Overlap Between Ulerythema Ophryogenes and Keratosis Follicularis Spinulosa Decalvans: a Case Report

• Main Authors: Stojanović Slobodan, Vučković Nada, Jovanović Marina
• Format: Article
• Language: English
• Published: Sciendo 2015-09-01
• Series: Serbian Journal of Dermatology and Venereology
• Subjects: eyebrows; facial dermatoses; keratosis; hair diseases; erythema; skin diseases, genetic; chromosomes, human, x; darier disease; obrve; dermatoze lica; keratoza; bolesti dlake; eritem; genetske kožne bolesti; humani hromozom x; darierova bolest
• Online Access: https://doi.org/10.1515/sjdv-2015-0012
• ISSN: 1821-0902; 2406-0631

Ulerythema ophryogenes and keratosis follicularis spinulosa decalvans are rare folliculocentric keratotic disorders, from the group of follicular genokeratoses, characterized by keratosis pilaris atrophicans: follicular keratotic papules, sometimes with surrounding erythema, which eventually result in fibrosis, atrophy, progressive scarring and permanent hair loss. Ulerythema ophryogenes begins at birth or soon thereafter; it involves the lateral eyebrows, spreads medially and eventually affects the entire eyebrows, cheeks, and less frequently, forehead and asjecebt scalp. Involvement of the scalp has apparently not been reported in cases in which the eyebrows were predominantly involved.

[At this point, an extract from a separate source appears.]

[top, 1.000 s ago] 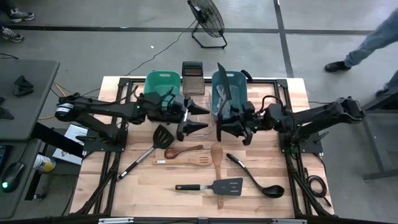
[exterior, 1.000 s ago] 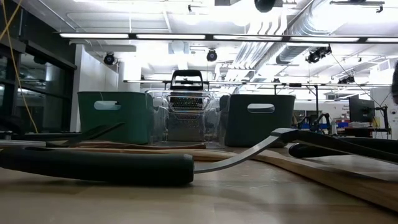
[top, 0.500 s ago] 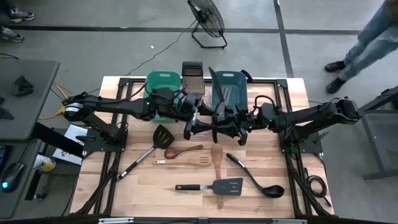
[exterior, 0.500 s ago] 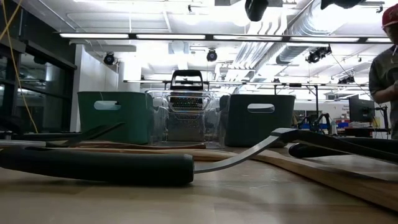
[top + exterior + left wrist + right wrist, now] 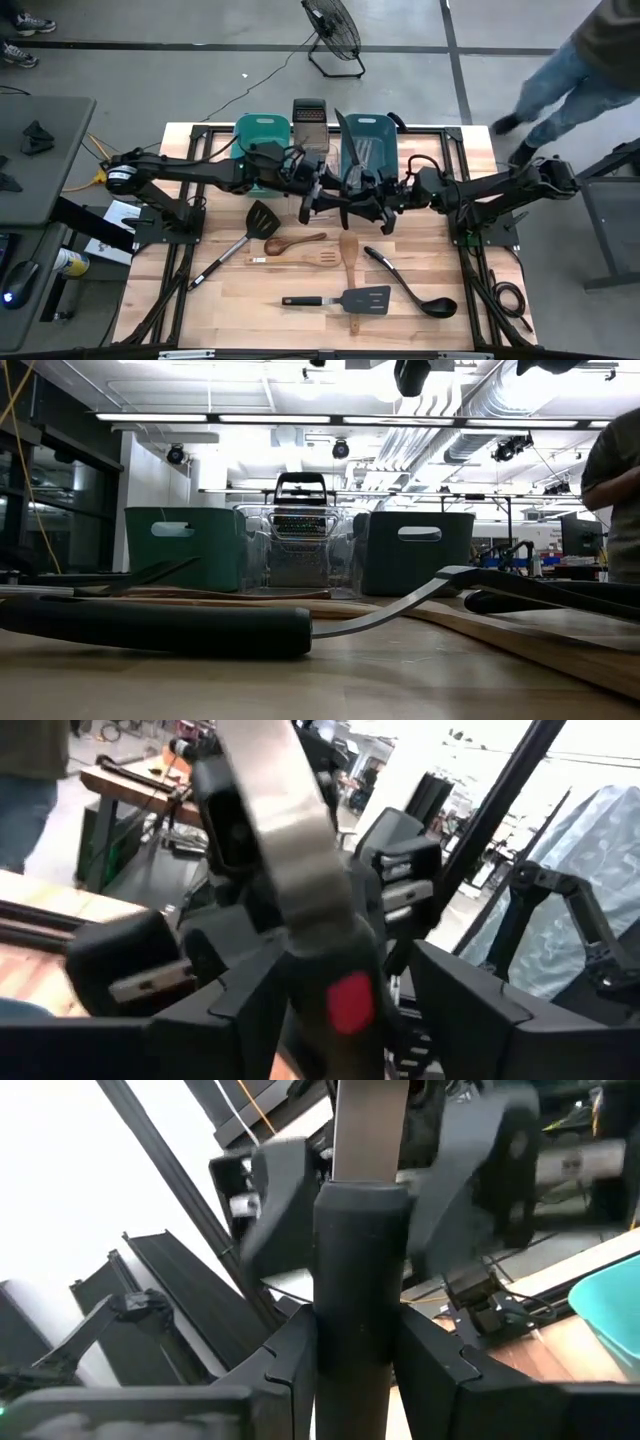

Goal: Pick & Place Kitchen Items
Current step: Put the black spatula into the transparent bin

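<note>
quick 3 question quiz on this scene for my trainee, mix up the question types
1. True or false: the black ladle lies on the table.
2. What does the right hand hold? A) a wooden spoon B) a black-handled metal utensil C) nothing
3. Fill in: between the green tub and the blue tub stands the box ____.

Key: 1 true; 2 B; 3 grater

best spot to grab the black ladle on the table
Judging by the high view, grip the black ladle mid-handle, from straight above with fingers across the shaft. It lies flat and diagonal, bowl toward the near right, and its handle is bare; the wooden spatula lies apart.
</note>
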### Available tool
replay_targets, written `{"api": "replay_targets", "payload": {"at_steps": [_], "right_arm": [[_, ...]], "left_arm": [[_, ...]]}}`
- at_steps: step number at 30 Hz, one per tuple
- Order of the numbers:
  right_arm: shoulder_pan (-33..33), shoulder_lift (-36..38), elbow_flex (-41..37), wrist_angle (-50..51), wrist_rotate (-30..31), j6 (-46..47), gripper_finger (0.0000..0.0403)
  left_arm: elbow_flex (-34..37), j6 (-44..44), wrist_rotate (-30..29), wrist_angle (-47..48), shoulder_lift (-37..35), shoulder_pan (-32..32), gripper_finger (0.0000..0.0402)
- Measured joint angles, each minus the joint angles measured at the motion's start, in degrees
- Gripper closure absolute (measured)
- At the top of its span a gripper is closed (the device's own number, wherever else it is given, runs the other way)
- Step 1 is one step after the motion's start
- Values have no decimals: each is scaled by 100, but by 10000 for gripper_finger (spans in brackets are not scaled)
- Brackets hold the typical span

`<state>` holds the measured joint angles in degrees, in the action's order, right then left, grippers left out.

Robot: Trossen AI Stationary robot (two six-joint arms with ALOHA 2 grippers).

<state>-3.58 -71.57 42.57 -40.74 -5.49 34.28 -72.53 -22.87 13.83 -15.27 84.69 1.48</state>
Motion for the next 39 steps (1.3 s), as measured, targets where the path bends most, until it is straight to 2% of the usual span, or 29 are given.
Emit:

In addition to sporadic cases, ulerythema ophryogenes has been reported among relatives. Keratosis follicularis spinulosa decalvans is also a genetically heterogeneous syndrome which begins in infancy or childhood by involving hair bearing skin, especially the scalp; rarely it is confined to the face involving only eyebrows and eyelashes, but affects predominantly the scalp, leading to severe progressive cicatricial alopecia. Both conditions tend to progress until puberty.